Esta manhã Canchungo foi assolada por um pequeno tufão que passou sobre uma extremidade da vila e arrasou vinte tabancas, as casas de adobe e colmo das famílias negras. Meti-me no jipe e fui ver o que se podia fazer.

Um espectáculo impressionante. Os telhados das casas de palha ou de zinco voaram e despedaçaram-se, estilhaçados. Algumas tabancas ruíram completamente arrastando as pobres mobílias, os tarecos e as gentes. Felizmente não morreu ninguém, só três feridos graves que foram hoje evacuados para Bissau.

O que me arrepiou foi a atitude dos negros. Os homens tentavam salvar os restos dos haveres, as mulheres choravam, um choro feito de berros, de esponjar na lama, de gestos como eu nunca tinha visto.
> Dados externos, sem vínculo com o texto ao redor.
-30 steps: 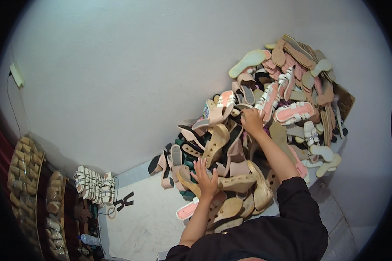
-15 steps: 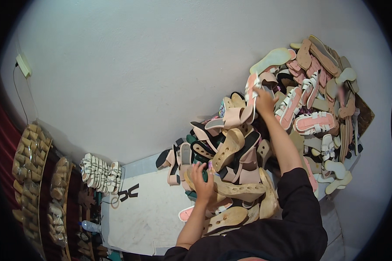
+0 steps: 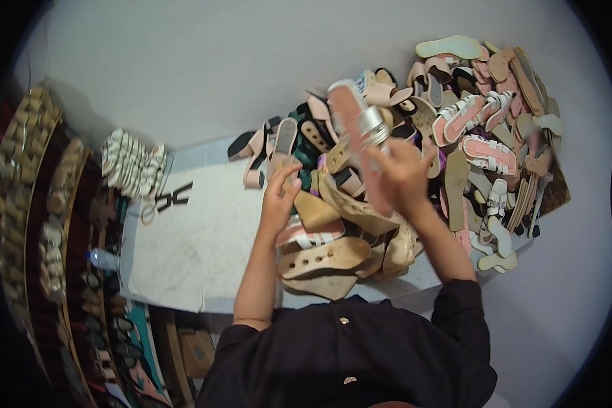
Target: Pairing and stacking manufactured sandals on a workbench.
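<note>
Black shirt (image 3: pixel 299 360), short sleeves (image 3: pixel 460 309), pale buttons (image 3: pixel 344 320)

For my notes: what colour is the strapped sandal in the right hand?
The strapped sandal is pink with whitish straps, slightly blurred; best in head view.

No words, numbers, labels or signs can be read: the raised pink sandal (image 3: pixel 350 109) is blurred, and the pile of footwear (image 3: pixel 457 187) on the counter (image 3: pixel 190 251), the plastic bottle (image 3: pixel 104 259) and the brown box (image 3: pixel 197 352) appear, at this size, to show nothing legible
</note>
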Motion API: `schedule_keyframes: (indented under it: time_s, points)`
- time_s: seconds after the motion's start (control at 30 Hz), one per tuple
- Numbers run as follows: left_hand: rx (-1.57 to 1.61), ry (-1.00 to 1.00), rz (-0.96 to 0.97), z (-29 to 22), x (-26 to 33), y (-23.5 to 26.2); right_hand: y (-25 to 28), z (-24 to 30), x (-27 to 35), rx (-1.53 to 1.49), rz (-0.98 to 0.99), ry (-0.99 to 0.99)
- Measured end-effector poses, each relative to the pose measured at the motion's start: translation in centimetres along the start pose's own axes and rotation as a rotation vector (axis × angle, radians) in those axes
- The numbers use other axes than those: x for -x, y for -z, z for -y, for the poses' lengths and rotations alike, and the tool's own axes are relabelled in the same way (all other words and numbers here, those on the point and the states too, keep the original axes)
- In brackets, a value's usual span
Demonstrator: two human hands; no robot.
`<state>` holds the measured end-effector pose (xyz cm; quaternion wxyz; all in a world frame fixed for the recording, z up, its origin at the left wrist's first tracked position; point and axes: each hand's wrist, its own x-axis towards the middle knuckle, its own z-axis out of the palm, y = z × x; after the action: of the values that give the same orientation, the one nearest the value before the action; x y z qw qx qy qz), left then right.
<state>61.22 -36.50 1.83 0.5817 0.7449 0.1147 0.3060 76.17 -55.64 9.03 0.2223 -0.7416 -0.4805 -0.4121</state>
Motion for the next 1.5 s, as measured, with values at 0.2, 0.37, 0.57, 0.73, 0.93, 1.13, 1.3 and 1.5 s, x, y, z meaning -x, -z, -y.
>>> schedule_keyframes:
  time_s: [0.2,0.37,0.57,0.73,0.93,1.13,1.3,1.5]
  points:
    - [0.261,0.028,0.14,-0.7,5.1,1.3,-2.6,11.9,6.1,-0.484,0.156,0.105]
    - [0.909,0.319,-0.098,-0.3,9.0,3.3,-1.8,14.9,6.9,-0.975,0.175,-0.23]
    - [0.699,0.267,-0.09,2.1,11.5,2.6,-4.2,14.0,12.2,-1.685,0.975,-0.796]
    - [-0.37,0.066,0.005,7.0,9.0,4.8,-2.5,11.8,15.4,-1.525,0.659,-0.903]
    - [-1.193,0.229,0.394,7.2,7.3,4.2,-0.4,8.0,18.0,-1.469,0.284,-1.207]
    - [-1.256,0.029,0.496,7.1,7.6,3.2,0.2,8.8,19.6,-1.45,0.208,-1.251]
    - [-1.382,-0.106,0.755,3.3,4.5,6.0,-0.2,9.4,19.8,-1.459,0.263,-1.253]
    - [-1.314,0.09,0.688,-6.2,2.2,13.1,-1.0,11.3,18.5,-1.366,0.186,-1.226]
O corpo encarna a dor total, é o máximo da expressividade possível. Ao olhar para aquela miséria toda e para os negros transfigurados em desgraça, lembrei-me do que será a destruição de uma aldeia aqui perto, nesta mesma Guiné, pela guerra, pelo napalm, pelo fogo. São coisas que escapam à nossa compreensão. Só quem as vive pode entender.

Isto do tufão e miséria está mal escrito. É tudo muito pior do que as palavras possam dizer. Eu ainda sou “periquito” nesta guerra. Vi pouco, continuo a tentar entender. (...)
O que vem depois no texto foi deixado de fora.